■ What is being asked:
What you write should be an exact copy of the material, from its first line through the line containing "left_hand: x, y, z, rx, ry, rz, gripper".

■ Data in this exercise:
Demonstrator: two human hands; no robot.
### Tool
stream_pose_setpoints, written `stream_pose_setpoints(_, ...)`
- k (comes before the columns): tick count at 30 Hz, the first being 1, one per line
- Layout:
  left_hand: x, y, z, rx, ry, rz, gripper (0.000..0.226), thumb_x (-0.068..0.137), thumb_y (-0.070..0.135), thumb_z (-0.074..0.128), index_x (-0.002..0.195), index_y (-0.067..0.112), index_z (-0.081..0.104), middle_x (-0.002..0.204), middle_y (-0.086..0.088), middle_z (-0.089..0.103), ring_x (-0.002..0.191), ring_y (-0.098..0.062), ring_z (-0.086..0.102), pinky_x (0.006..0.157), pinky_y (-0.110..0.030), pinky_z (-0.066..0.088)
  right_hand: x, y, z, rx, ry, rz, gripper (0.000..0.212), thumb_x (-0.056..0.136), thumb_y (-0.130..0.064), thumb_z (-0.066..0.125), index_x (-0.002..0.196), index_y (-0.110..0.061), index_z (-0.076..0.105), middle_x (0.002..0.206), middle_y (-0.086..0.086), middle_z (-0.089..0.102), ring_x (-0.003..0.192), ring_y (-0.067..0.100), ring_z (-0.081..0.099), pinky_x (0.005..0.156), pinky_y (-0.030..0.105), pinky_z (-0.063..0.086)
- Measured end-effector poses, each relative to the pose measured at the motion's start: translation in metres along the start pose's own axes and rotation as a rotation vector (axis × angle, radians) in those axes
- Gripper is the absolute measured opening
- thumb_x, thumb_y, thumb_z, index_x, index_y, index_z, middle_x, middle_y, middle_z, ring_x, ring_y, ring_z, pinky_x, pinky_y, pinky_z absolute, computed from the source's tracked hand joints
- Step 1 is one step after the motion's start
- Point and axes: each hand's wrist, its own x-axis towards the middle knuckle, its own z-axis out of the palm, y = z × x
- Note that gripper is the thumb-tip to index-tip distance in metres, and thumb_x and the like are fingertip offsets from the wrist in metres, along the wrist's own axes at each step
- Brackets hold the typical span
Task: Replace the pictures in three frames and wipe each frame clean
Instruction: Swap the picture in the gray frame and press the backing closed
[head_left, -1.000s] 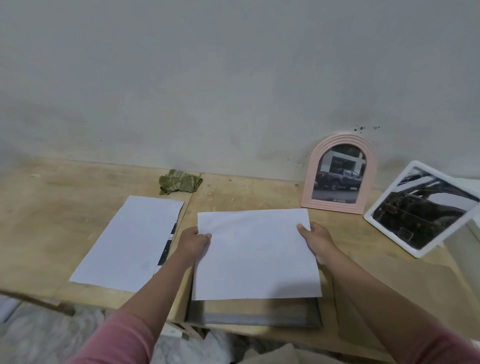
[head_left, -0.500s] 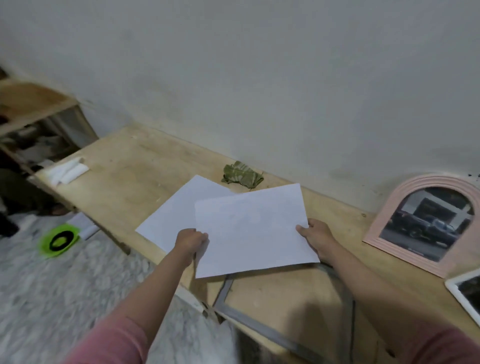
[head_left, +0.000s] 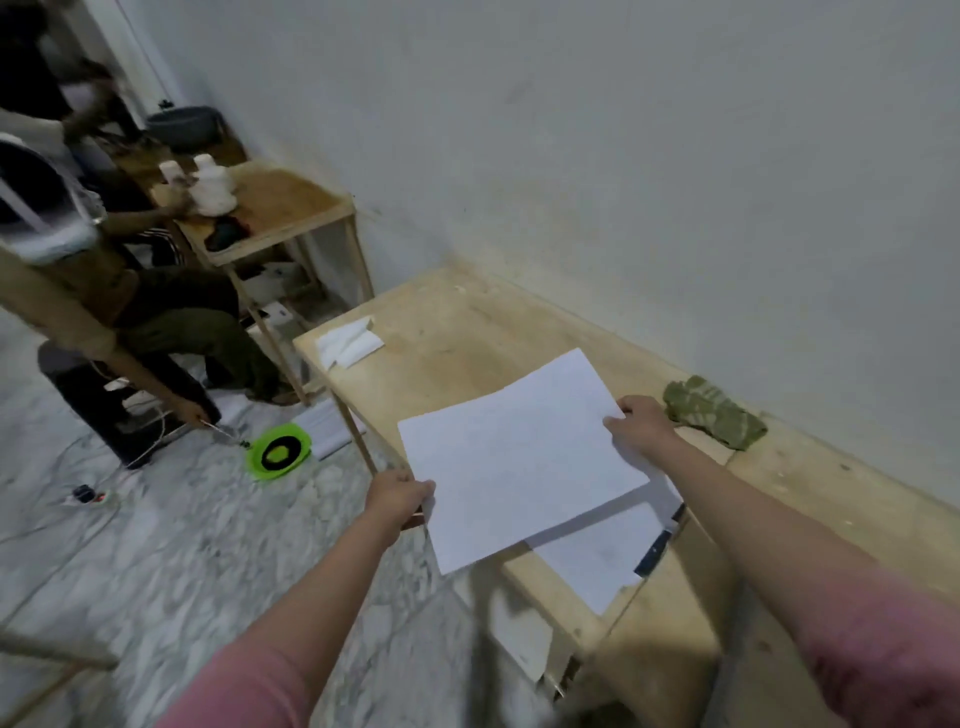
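Both my hands are on one white sheet (head_left: 519, 457), held up in the air over the near-left corner of the plywood table (head_left: 467, 332): left hand (head_left: 397, 498) pinching the near-left edge, right hand (head_left: 640, 423) pinching the far-right corner, sheet blank side up and tilted. Under it a second white sheet (head_left: 597, 558) lies flat on the table with a dark-printed edge poking out at its right side, likely another picture. Green rag (head_left: 716, 413) sits crumpled near the wall, just beyond my right hand, not touching it. No frame is in view at all, so I can't place the frames from here. Risks as I judge them: part of the sheet hangs past the table edge, so a slipped pinch drops it to the marble floor (head_left: 156, 545); two hands pulling apart could crease it; setting it down blind could shove the lower sheet off the edge. Containers: a dark bowl (head_left: 182, 124) on the far side table (head_left: 291, 208), contents not visible; white stacked objects (head_left: 210, 187) beside it, blurred. Folded white paper (head_left: 349, 340) at the table's far-left corner.
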Motion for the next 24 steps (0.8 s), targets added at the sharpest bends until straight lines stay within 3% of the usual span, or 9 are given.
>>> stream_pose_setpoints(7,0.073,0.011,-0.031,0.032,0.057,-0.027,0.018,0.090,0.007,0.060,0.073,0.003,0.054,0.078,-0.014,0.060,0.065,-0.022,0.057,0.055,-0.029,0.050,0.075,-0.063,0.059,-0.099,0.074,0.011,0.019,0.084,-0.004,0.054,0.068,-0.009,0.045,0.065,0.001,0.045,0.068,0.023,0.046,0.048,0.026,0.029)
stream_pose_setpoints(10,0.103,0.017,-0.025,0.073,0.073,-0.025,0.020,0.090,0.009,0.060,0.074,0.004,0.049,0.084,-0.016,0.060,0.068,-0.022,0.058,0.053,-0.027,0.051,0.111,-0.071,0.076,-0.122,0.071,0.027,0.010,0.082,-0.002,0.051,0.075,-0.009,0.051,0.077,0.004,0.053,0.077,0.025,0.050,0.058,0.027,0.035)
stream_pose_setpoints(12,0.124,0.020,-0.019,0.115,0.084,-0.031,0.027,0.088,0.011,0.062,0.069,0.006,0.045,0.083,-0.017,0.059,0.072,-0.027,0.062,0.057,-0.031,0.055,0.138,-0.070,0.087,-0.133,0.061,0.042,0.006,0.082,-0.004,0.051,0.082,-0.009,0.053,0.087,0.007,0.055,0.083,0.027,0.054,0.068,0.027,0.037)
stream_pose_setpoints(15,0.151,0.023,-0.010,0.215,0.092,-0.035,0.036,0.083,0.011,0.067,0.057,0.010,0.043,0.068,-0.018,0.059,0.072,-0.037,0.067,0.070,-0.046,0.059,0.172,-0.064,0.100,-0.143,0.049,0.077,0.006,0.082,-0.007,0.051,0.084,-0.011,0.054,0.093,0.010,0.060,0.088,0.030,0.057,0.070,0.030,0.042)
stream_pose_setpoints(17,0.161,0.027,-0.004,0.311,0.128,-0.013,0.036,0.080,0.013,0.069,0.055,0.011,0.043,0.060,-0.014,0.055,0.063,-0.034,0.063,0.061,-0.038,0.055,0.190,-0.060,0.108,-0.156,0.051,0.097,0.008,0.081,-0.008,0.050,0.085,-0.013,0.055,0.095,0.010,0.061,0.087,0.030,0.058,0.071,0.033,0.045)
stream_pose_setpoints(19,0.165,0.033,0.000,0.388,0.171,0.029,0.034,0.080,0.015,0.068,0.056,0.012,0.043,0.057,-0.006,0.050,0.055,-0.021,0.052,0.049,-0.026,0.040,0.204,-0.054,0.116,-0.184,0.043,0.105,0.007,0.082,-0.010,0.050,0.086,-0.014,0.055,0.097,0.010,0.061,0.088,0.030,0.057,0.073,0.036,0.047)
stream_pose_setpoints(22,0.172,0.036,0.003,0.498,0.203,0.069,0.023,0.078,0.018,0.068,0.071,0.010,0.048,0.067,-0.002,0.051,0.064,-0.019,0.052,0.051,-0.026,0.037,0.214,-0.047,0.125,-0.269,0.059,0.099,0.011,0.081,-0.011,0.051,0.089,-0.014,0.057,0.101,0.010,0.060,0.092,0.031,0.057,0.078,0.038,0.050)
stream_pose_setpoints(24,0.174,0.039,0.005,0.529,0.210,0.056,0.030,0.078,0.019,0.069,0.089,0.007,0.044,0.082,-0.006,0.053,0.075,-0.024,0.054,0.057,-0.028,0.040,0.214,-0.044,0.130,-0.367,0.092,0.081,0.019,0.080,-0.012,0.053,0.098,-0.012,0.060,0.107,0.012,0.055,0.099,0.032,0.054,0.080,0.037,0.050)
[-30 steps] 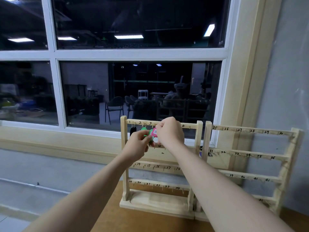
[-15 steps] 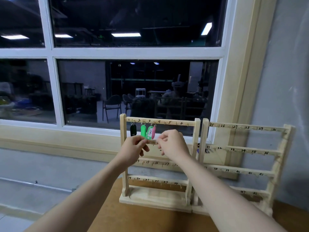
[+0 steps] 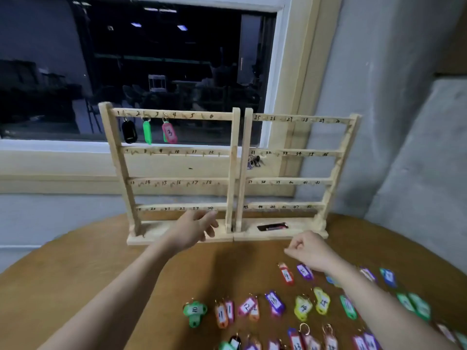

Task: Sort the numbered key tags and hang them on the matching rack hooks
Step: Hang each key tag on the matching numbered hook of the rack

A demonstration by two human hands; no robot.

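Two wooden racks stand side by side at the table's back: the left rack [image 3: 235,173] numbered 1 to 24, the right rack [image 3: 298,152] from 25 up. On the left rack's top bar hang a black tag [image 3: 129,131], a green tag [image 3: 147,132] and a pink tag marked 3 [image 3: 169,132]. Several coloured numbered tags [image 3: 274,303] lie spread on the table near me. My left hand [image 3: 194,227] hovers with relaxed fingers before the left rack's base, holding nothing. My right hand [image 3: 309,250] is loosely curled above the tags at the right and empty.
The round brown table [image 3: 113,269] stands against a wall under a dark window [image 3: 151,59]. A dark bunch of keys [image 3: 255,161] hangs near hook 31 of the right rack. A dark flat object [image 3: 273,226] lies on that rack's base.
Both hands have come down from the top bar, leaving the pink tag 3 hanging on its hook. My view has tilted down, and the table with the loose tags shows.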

■ Written response:
Demonstrator: two human hands; no robot.
### Tool
stream_pose_setpoints, written `stream_pose_setpoints(_, ...)`
- k (comes before the columns): tick count at 30 Hz, the first being 1, one per line
- Layout:
  left_hand: x, y, z, rx, ry, rz, gripper (0.000..0.226), thumb_x (-0.068..0.137), thumb_y (-0.070..0.135), thumb_z (-0.074..0.128), index_x (-0.002..0.195), index_y (-0.067..0.112), index_z (-0.081..0.104), middle_x (-0.002..0.204), middle_y (-0.086..0.088), middle_z (-0.089..0.103), ring_x (-0.002..0.191), ring_y (-0.098..0.062), ring_z (-0.086..0.102), pinky_x (0.006..0.157), pinky_y (-0.110..0.030), pinky_z (-0.066..0.088)

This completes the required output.